À medida que um escritor vai criando intimidade com seus leitores,
algumas questões surgem com naturalidade. São perguntas que ora beiram o
abismo do interesse filosófico e conceitual, ora margeiam o precipício
da mera curiosidade pessoal. Algumas chegam de mansinho, escondidas num
longo e-mail contendo elogios e considerações diversas. Outras são
aladas, chegam rápido no rast
ro de Mercúrio e são diretas e objetivas.
Não
posso furtar-me a responder a qualquer uma delas por um motivo muito
simples: sou eu o primeiro inquisidor que, atrevidamente, invade lares e
escritórios, ao alvorecer ou ao anoitecer, sem pedir licença,
apresentando ideias, convidando ao debate e instigando à reflexão.
Neste contexto, a pergunta mais recorrente tem sido: "Você é ou consegue ser assim como escreve?".
Perguntas e respostas
Escrevo
aquilo que penso sobre aquilo em que acredito. Fruto de muita leitura,
vivência e reflexão, escolho temas que me afligem a alma, pedindo espaço
para se manifestar, gritando pela liberdade e clamando por alternativas
e soluções. Manifesto meu ponto de vista e fico à espera de comentários
capazes de auxiliar-me a encontrar respostas. Tenho aprendido a fazer
as perguntas, talvez mais acertadamente. Porém quanto mais estudo,
quanto mais investigo, mais me sinto o próprio ponto de interrogação. E
desejo encontrar as respostas. Coletivamente.
Mas o que escrevo
não corresponde com exatidão a quem sou. É uma cópia melhorada, a
projeção de quem desejo ser. Ao escrever, assino contratos com o mundo e
comigo mesmo. Isso gera comprometimento. E comprometer-se com o que não
se pode realizar gera angústia que, por sua vez, conduz à tristeza.
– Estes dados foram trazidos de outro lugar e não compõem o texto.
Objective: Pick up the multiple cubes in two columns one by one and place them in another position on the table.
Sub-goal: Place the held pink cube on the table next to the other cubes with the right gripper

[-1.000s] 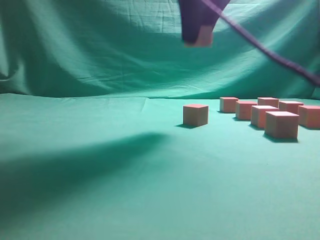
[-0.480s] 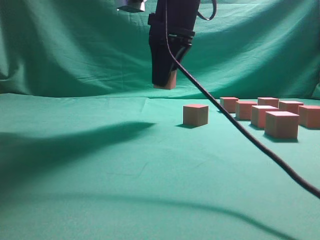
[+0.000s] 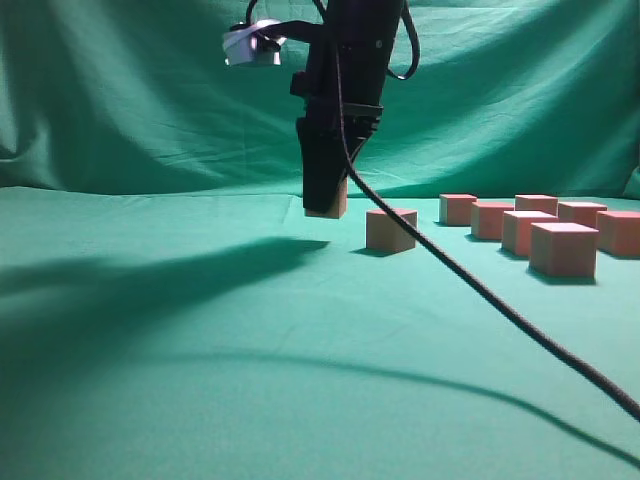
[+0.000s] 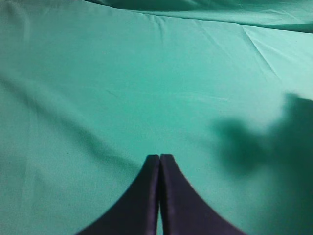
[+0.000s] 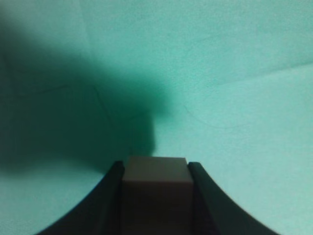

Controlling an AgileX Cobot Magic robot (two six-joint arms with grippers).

Como não estou aqui para ser triste, não vou estreitar propositadamente
meus
caminhos para a felicidade. Desejo, pois, assumir o que se possa
cumprir. Melhor um resultado pequeno do que uma grande promessa.
Utopia
Fernando
Pessoa disse que "o poeta é um fingidor". Rubem Alves diz que "escreve o
que ele não é". E ambos asseguram que é melhor não conhecer
pessoalmente o autor, sendo mais seguro ficar com o texto.
Penso
diferente. Comecei a escrever como articulista, ou aquele que escreve
artículos. Transitei para a missão de cronista, versando sobre o
cotidiano. Quem se dá a este trabalho tem sempre alguma poesia dentro de
si. Aí haverá quem diga que poeta vive no mundo da lua, viajando pelo
planeta dos sonhos, na imaginária galáxia da utopia.
Pois digo
que toda utopia é uma realidade potencial. E se escrevo sobre o que
sonho é porque sonho com o que escrevo. E que pode se concretizar. E que
fica mais concreto quando se põe no papel e se compartilha com o mundo,
que passa a sonhar junto.
O que escrevo é melhor do que sou
hoje. É o que vou buscar. E quando melhor pessoa eu for amanhã, novos
escritos demandarão uma nova pessoa, ainda melhor, num processo que não
tem fim. Não sei onde foi o ponto de partida, e não me interessa qual a
estação de chegada. Bom mesmo é apreciar a paisagem durante a caminhada.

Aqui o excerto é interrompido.